Opened in September 1976, the hotel featured 372 guest rooms, including 66 suites, and was connected to the Pacific Centre shopping mall, a major retail complex in the city. The hotel's amenities included the YEW Seafood + Bar restaurant, Stittgen jewelry store, Blo Blow Dry Bar hair salon, an indoor/outdoor pool, massage suite, fitness centre, 12 function rooms and the Park Ballroom.

The hotel received numerous accolades, including the Forbes Travel Guide Five-Star designation and the AAA's Five Diamond rating.

The hotel was notable for being the last Four Seasons property to be both owned and operated by the company. All other Four Seasons properties had transitioned to third-party ownership.
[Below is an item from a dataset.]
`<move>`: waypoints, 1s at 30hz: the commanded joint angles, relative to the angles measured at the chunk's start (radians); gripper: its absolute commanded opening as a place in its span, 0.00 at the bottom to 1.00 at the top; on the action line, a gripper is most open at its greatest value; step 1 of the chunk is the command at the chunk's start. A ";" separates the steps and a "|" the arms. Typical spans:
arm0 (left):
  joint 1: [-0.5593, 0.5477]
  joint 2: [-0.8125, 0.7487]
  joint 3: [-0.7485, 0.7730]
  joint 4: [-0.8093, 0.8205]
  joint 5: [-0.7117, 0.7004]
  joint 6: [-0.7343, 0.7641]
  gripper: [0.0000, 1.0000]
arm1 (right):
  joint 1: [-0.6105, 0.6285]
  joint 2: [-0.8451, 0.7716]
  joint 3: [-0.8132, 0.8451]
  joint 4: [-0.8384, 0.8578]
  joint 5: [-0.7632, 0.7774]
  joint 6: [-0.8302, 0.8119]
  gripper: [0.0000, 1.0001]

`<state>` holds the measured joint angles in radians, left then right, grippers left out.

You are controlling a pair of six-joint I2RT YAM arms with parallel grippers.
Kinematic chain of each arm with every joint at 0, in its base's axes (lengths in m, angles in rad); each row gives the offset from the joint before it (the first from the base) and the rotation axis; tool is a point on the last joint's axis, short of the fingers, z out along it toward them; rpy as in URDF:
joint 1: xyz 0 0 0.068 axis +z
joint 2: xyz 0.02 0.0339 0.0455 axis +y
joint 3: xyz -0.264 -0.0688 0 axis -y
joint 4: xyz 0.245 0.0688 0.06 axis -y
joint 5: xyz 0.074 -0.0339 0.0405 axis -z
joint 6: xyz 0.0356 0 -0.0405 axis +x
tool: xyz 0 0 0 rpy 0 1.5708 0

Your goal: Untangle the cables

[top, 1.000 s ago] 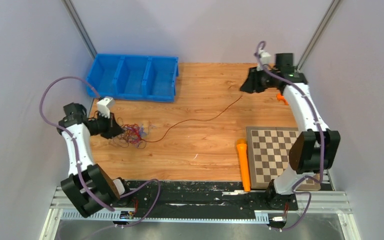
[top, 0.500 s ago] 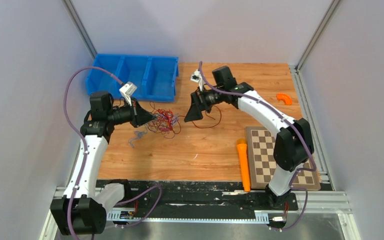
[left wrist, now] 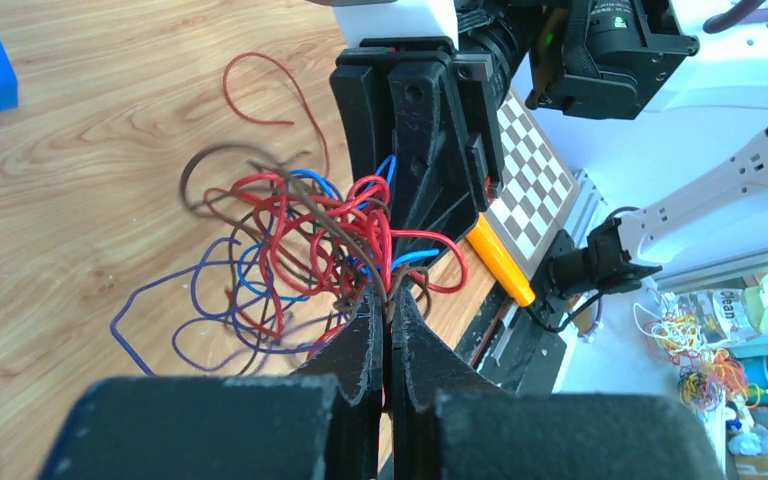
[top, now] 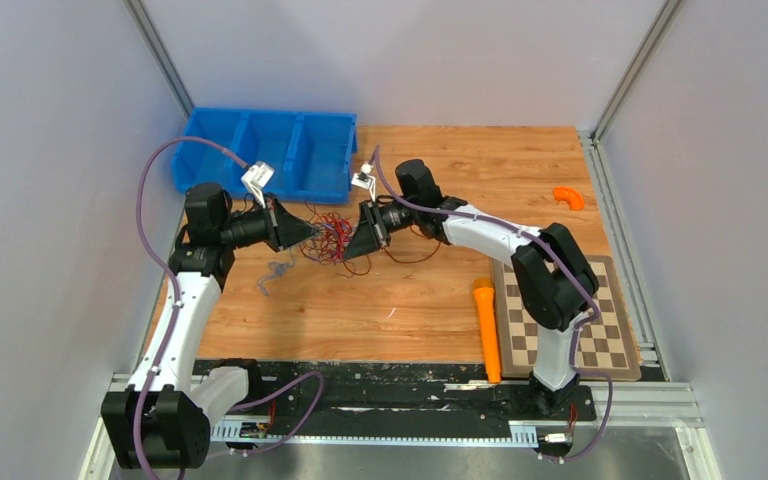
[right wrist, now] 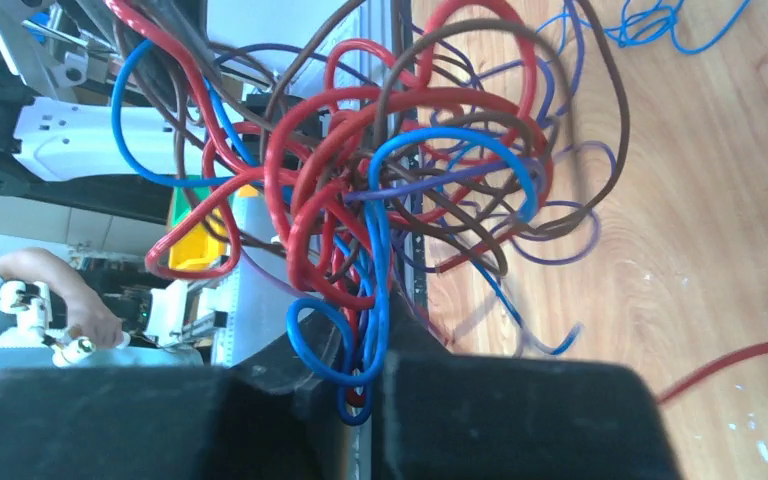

In May 2018, it was announced that the hotel would close, following the end of its lease agreement with Cadillac Fairview, the owner of the building. The hotel ceased operations on January 20, 2020. Cadillac Fairview indicated plans for a refurbishment and a new hotel brand to take over the space, but as of 2024, no new operator had been confirmed. In January 2025, the company confirmed that a development permit application to renovate the building had been withdrawn. An application for demolition was submitted to the city in December 2024 and is currently under review, with Cadillac Fairview indicating that they want to replace the building with a multi-purpose tower.